What the exercise asks
Please transcribe the line with "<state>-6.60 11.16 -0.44" and the lines after it through the end of the listing below, keeping both ends and nothing more.

====================

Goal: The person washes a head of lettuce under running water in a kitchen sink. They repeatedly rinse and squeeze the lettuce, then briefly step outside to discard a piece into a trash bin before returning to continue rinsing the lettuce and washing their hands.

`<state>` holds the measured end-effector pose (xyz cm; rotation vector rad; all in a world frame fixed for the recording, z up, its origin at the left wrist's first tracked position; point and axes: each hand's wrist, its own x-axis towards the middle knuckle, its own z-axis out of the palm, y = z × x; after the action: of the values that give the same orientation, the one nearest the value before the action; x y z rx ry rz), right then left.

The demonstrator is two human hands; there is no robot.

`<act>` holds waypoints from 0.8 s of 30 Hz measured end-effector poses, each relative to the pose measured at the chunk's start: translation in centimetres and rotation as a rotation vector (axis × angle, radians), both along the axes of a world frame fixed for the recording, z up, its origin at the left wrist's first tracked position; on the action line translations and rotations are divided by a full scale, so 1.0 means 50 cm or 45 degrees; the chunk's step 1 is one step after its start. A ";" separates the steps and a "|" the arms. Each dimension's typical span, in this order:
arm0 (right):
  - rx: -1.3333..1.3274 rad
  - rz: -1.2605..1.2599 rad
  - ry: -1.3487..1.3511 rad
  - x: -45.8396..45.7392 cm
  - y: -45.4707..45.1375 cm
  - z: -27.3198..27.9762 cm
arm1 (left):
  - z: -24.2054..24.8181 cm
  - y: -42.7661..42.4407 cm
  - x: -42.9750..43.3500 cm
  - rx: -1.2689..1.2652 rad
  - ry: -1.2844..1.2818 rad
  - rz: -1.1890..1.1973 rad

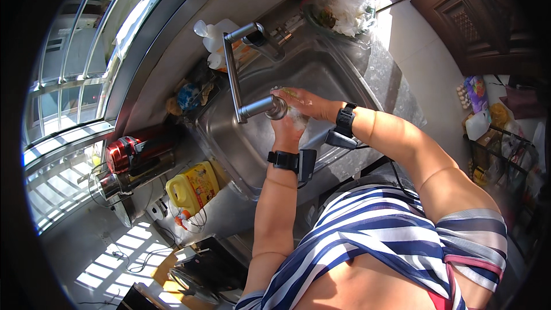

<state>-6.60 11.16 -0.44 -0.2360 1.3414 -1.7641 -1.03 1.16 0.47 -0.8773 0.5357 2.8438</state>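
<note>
My left hand (289, 131) and my right hand (311, 103) are together over the stainless steel sink basin (224, 137), under the outlet of a jointed metal faucet (258, 107). White foam or water shows on the left palm. Small green bits and wet spots show on the right hand near its fingers. The faucet head hides part of the fingers of both hands, so whether anything is held between them cannot be made out. Each wrist wears a black strap with a small device.
A bowl with a crumpled clear plastic bag (348, 8) stands beyond the basin. Left of it are white bottles (219, 36), a yellow jug (193, 187) and a red cylindrical vessel (122, 155). A wire rack (503, 146) holds goods at right, below a dark wooden door (478, 17).
</note>
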 end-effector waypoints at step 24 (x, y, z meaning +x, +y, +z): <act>0.415 -0.173 -0.352 -0.036 0.010 -0.001 | -0.037 -0.005 0.004 -0.876 -0.274 -0.167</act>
<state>-8.42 11.68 -0.49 0.2751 1.4387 -1.5871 -0.84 0.89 -1.38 -1.1601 1.5143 2.4041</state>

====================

Exercise answer
<state>-6.60 11.16 -0.44 -0.2360 1.3414 -1.7641 -1.03 1.16 0.47 -0.8773 0.5357 2.8438</state>
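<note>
My left hand (289, 131) and my right hand (311, 103) are together over the stainless steel sink basin (224, 137), under the outlet of a jointed metal faucet (258, 107). White foam or water shows on the left palm. Small green bits and wet spots show on the right hand near its fingers. The faucet head hides part of the fingers of both hands, so whether anything is held between them cannot be made out. Each wrist wears a black strap with a small device.
A bowl with a crumpled clear plastic bag (348, 8) stands beyond the basin. Left of it are white bottles (219, 36), a yellow jug (193, 187) and a red cylindrical vessel (122, 155). A wire rack (503, 146) holds goods at right, below a dark wooden door (478, 17).
</note>
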 end-effector waypoints at step 24 (x, y, z meaning +x, +y, +z): <act>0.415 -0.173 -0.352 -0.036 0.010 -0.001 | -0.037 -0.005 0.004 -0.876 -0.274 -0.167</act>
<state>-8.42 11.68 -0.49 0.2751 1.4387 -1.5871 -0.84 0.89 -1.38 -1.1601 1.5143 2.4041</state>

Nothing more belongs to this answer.